EXERCISE DIRECTIONS: Your answer should be the full listing, copied word for word.

THE DATA:
_ _ _
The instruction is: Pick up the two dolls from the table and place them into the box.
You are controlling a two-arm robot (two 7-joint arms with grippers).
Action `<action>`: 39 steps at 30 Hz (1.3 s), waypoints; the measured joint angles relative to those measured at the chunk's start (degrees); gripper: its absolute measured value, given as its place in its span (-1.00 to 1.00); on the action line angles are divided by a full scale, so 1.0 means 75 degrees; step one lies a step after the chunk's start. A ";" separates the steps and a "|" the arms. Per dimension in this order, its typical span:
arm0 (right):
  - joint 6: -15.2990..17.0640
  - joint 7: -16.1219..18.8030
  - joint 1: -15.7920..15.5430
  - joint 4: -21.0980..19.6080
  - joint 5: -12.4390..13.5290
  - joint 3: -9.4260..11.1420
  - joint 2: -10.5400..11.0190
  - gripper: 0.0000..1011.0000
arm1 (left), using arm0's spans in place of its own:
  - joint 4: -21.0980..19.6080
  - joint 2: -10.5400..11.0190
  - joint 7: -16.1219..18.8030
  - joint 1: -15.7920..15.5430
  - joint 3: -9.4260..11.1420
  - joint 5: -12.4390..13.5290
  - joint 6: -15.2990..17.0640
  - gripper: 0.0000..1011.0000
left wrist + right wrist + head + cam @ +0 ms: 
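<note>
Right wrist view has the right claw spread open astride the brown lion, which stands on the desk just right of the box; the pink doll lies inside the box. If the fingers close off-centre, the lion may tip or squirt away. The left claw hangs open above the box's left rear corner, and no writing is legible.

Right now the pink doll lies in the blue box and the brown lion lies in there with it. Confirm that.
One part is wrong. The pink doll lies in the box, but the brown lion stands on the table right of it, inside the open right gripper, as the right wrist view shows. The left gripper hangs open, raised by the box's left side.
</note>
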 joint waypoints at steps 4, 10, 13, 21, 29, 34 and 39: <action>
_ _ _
SOLUTION FOR THIS EXERCISE:
The instruction is: Pick up the two dolls from the table and place them into the box.
You are controlling a two-arm robot (two 7-joint arms with grippers).
Action `<action>`: 39 steps at 30 Hz (1.3 s), waypoints; the measured joint angles relative to those measured at the chunk's start (degrees); gripper: its absolute measured value, given as its place in its span (-1.00 to 1.00); on the action line angles are divided by a full scale, so 1.0 means 75 degrees; step one lies a step after the chunk's start. A ";" separates the steps and a "|" the arms. Per dimension in this order, its typical span:
arm0 (right):
  - joint 6: -15.2990..17.0640
  - joint 7: -16.1219..18.8030
  - joint 1: -15.7920..15.5430
  - joint 4: -21.0980..19.6080
  - joint 5: -12.4390..13.5290
  - joint 3: -9.4260..11.1420
  - joint 2: -10.5400..11.0190
  - gripper: 0.0000..1011.0000
arm1 (left), using arm0's spans in place of its own:
  - joint 4: -21.0980..19.6080
  - joint 2: -10.5400..11.0190
  - joint 7: -16.1219..18.8030
  - joint 1: -15.7920..15.5430
  - joint 3: -9.4260..11.1420
  - joint 5: -12.4390..13.5290
  - joint 6: -15.2990..17.0640
  - gripper: 0.0000..1011.0000
left wrist + right wrist + head + cam @ +0 ms: 
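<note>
Right wrist view has the right claw spread open astride the brown lion, which stands on the desk just right of the box; the pink doll lies inside the box. If the fingers close off-centre, the lion may tip or squirt away. The left claw hangs open above the box's left rear corner, and no writing is legible.

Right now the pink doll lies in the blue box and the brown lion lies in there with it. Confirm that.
One part is wrong. The pink doll lies in the box, but the brown lion stands on the table right of it, inside the open right gripper, as the right wrist view shows. The left gripper hangs open, raised by the box's left side.
</note>
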 joint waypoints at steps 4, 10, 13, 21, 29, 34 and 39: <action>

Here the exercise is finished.